– Ма-а-монь-ка! – вдруг раздается испуганно-пронзительный вопль Пашутки.
Только тогда в тусклом мерцанье свечи Родион начинает ясно различать и сразу схватывает жадно раскрывшимися глазами все до мелочей. Зипун у Аннушки на вороте разорван. Волосы космой выбились из головной шали. И на щеке, пониже виска, не то грязь, не то сгусток крови с грязью.
Ножом резануло в сердце. Подался к ней ближе и упавшим, проваливающимся куда-то голосом глухо спросил:
– Што ты? Што с тобой?..
Лицо Аннушки бледное, совсем мертвое, со стиснутыми зубами. Тихон с Секлитеей из-за стола смотрят. Пашутка съежилась, дрожит… Бросилась бы к мамушке, да тятька еще страшней около порога: лицо перекосилось и почернело.
Аннушка тупо ушла глазами в одну точку на полу. Хочет ответить, но дергаются губы, и от этого слова хриплые и обрывчатые:
– Силком… на улице взяли… гады!..
Огненными ударами каждое слово бьет в голову Родиона. Он не знает, верить или нет, не ослышался ли? Нет, правда. И дикая, сокрушающая ярость охватывает его. Все изнутри собирается в один сплошной, звериный, остервенелый крик:
– У-у… Убью!..
Но слова застревают… Возвращается сознание, просыпаются жалость и любовь. Родион сразу обессиливает. Только саднящая боль в горле. И голос становится чужим, незнакомым ему:
– Как же так, Аннушка? А-ах!..
Аннушка прячет лицо в тени. Вздрагивают ее плечи. Поворачивается и тихо просит:
– Выйдем, Родя, в сенцы…
Здесь в темноте Аннушка рассказывает. Вперемежку с речью вздыхает, вытирает рукавом лицо.
– Кто их разберет?.. На голову што-то набросили. Затащили за дворы… отбивалась…
Родион прислонился к стене. Он в одной рубахе, и хотя в сенцах холодно, но ему жарко.
Долго стоят молча…
Аннушка изнеможенно садится около кадки с водой… Пьет жадно ковшом воду.
– О-ох, перегорело все внутри!
Хватается за грудь и только сейчас замечает, что болит палец, – вывихнула, когда сопротивлялась.
Родион подходит к ней, гладит волосы…
Мягко сжимает сильными руками ее плечи.
Аннушке легче от ласки, но гнетет горечь от непоправимости случившегося:
– Как я теперьча людям на глаза покажусь?

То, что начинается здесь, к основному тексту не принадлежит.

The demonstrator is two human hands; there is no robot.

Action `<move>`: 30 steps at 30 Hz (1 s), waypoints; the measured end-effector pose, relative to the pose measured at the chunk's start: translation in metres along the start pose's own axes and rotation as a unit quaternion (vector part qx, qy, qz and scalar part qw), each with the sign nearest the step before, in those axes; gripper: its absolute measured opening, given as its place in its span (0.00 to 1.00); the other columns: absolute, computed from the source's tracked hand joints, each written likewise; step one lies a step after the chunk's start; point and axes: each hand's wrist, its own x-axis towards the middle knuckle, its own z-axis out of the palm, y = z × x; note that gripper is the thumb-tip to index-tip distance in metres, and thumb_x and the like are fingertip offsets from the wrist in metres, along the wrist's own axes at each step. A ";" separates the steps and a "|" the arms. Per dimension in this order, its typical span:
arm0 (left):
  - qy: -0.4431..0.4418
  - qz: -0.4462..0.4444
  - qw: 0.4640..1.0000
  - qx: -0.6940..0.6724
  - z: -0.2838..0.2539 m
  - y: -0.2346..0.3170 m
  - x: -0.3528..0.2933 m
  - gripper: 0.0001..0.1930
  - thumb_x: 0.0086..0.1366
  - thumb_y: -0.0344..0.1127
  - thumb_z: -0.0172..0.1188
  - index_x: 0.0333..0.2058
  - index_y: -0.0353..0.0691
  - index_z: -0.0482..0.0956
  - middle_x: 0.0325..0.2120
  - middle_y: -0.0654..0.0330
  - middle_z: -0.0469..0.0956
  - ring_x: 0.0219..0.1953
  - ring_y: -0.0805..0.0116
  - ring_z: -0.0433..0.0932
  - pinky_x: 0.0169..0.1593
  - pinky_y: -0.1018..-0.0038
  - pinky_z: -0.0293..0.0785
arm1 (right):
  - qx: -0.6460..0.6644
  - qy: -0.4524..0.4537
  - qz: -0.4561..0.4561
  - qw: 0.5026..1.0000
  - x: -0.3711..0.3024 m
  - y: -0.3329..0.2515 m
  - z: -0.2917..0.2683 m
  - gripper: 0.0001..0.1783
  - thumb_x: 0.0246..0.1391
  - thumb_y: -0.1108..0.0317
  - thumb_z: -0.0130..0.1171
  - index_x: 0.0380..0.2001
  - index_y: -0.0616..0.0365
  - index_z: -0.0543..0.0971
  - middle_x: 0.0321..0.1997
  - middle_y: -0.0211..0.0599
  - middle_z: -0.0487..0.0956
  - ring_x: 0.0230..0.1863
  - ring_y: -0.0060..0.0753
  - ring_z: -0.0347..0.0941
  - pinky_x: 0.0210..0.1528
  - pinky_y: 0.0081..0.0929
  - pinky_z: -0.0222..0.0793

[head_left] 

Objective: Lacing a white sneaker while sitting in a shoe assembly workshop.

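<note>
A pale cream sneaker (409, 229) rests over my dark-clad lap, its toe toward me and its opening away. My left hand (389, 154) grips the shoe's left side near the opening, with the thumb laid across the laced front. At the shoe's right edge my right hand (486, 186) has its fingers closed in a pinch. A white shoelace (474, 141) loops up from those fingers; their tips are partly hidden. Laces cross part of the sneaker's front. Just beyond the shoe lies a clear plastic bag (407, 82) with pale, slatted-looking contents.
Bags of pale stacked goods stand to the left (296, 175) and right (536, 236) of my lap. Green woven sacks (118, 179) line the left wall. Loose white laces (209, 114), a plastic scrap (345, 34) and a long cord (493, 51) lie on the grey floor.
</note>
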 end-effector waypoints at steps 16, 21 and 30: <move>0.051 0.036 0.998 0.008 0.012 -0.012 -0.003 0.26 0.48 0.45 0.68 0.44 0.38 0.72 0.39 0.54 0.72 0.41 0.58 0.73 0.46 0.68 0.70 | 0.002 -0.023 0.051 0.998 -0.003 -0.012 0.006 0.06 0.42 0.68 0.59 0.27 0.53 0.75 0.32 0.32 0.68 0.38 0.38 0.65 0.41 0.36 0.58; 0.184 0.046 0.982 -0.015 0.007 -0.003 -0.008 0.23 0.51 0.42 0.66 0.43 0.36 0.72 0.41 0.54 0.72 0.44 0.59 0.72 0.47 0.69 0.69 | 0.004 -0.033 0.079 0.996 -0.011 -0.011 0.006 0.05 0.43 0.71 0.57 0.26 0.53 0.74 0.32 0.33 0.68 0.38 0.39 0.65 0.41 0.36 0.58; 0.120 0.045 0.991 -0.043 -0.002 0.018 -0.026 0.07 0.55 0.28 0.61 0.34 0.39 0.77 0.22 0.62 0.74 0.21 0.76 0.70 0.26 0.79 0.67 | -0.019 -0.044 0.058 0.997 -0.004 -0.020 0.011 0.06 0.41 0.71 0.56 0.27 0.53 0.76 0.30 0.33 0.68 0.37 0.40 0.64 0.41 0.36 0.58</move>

– Ничего, Аннушка, – не твой стыд!
Родион переламывает еще бурлящую внутри досаду и примирительно кладет руку на голову жены.
Корявый и дубовый, весь пропахший зверьем и тайгой, а вот нашел же в себе ласковое слово:
– Голуба!..
И кажется Родиону, что пелена спадает с его глаз, и он начинает понимать какую-то иную правду жизни, правду борьбы, с которой пришли Скрывающиеся у него на заимке «странние» люди.
Снизились туманы, небо, закутанное черной кошмой, придвинулось к тайге.
Две тревожные тени крадутся по задворкам – Родион и его сосед, молодой парень Павел.
У обоих в руках берданы.
В тишину ночи чуть слышно вплетается тихий шепот.
Около ометов на гумне Родион говорит:
– Ну, ты теперь, Павел, налево, а я направо. Там на заимке встренемся.
Тени расходятся, и ночь дружелюбно поглощает их мглой.
Родион прокрадывается к избе Игошина. Прислушивается, не грозит ли где предательская опасность. Везде тихо…
Мохнатая дворняга со свалявшеюся на боках шерстью и злыми волчьими ушами бросается навстречу и рычит:
– С-с… Норка, свои! – манит Родион.
Норка узнает его, обнюхивает, встряхивается, позевывает и отходит в сторону. Пружиня ногами, выгибает спину и приводит себя в порядок после сна.
Родион ногтем пальца тихо стучит в дворовое окно. Нескоро скрипит дверь. Знакомый голос дребезжит:
– Ты, Родион?..
– Я есть…
В избе не спят. Пахнет шаньгами и маслом. Игошин сидит на скамье, русая борода горбушкой хлеба положена на грудь. Рядом с ним – племянник, пришедший из другого конца села, с узелком в руках.
– Че замешкались? – поздравствовавшись со всеми, спрашивает Родион.